## To do
Copy out every record below with complete accuracy.

BEGIN

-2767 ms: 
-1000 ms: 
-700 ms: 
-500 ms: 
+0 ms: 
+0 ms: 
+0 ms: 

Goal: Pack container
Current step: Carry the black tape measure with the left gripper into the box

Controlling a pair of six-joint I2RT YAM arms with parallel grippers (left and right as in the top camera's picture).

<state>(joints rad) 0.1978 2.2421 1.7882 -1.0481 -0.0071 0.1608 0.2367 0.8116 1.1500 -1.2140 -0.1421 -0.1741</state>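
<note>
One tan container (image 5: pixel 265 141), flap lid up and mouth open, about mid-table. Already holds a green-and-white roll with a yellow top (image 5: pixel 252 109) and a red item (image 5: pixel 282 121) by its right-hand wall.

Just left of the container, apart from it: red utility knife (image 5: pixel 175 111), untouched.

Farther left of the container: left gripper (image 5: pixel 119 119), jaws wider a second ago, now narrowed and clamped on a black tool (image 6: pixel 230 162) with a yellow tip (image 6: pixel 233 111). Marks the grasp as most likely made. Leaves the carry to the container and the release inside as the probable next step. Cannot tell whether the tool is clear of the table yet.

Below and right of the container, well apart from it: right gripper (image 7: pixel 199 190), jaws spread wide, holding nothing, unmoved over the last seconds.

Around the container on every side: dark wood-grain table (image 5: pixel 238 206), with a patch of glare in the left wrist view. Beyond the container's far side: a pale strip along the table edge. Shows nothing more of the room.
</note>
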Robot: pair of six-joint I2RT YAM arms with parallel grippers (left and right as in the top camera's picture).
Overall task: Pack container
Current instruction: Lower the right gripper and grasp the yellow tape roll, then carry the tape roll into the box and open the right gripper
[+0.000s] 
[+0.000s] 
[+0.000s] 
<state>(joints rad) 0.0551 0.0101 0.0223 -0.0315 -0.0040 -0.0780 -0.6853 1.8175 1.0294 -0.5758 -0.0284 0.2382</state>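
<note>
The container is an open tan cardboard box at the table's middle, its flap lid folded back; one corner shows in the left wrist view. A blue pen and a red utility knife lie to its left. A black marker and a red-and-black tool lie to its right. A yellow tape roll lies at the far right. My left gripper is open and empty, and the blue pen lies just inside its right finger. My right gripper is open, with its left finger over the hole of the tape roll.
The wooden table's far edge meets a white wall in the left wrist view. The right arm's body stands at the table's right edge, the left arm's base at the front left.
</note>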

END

## Answer section
-2767 ms: 
-1000 ms: 
-700 ms: 
-500 ms: 
+0 ms: 
+0 ms: 
+0 ms: 

Goal: Pack container
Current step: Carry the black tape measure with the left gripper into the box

Controlling a pair of six-joint I2RT YAM arms with parallel grippers (left and right as in the top camera's picture).

<state>(joints rad) 0.1978 2.2421 1.7882 -1.0481 -0.0071 0.1608 0.2367 0.8116 1.1500 -1.2140 -0.1421 -0.1741</state>
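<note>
One tan container (image 5: pixel 265 141), flap lid up and mouth open, about mid-table. Already holds a green-and-white roll with a yellow top (image 5: pixel 252 109) and a red item (image 5: pixel 282 121) by its right-hand wall.

Just left of the container, apart from it: red utility knife (image 5: pixel 175 111), untouched.

Farther left of the container: left gripper (image 5: pixel 119 119), jaws wider a second ago, now narrowed and clamped on a black tool (image 6: pixel 230 162) with a yellow tip (image 6: pixel 233 111). Marks the grasp as most likely made. Leaves the carry to the container and the release inside as the probable next step. Cannot tell whether the tool is clear of the table yet.

Below and right of the container, well apart from it: right gripper (image 7: pixel 199 190), jaws spread wide, holding nothing, unmoved over the last seconds.

Around the container on every side: dark wood-grain table (image 5: pixel 238 206), with a patch of glare in the left wrist view. Beyond the container's far side: a pale strip along the table edge. Shows nothing more of the room.
</note>
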Robot: pair of six-joint I2RT YAM arms with parallel grippers (left and right as in the top camera's picture).
Overall task: Pack container
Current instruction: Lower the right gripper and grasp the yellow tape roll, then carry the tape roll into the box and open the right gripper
[+0.000s] 
[+0.000s] 
[+0.000s] 
<state>(joints rad) 0.0551 0.0101 0.0223 -0.0315 -0.0040 -0.0780 -0.6853 1.8175 1.0294 -0.5758 -0.0284 0.2382</state>
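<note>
The container is an open tan cardboard box at the table's middle, its flap lid folded back; one corner shows in the left wrist view. A blue pen and a red utility knife lie to its left. A black marker and a red-and-black tool lie to its right. A yellow tape roll lies at the far right. My left gripper is open and empty, and the blue pen lies just inside its right finger. My right gripper is open, with its left finger over the hole of the tape roll.
The wooden table's far edge meets a white wall in the left wrist view. The right arm's body stands at the table's right edge, the left arm's base at the front left.
</note>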

What came before is the complete response.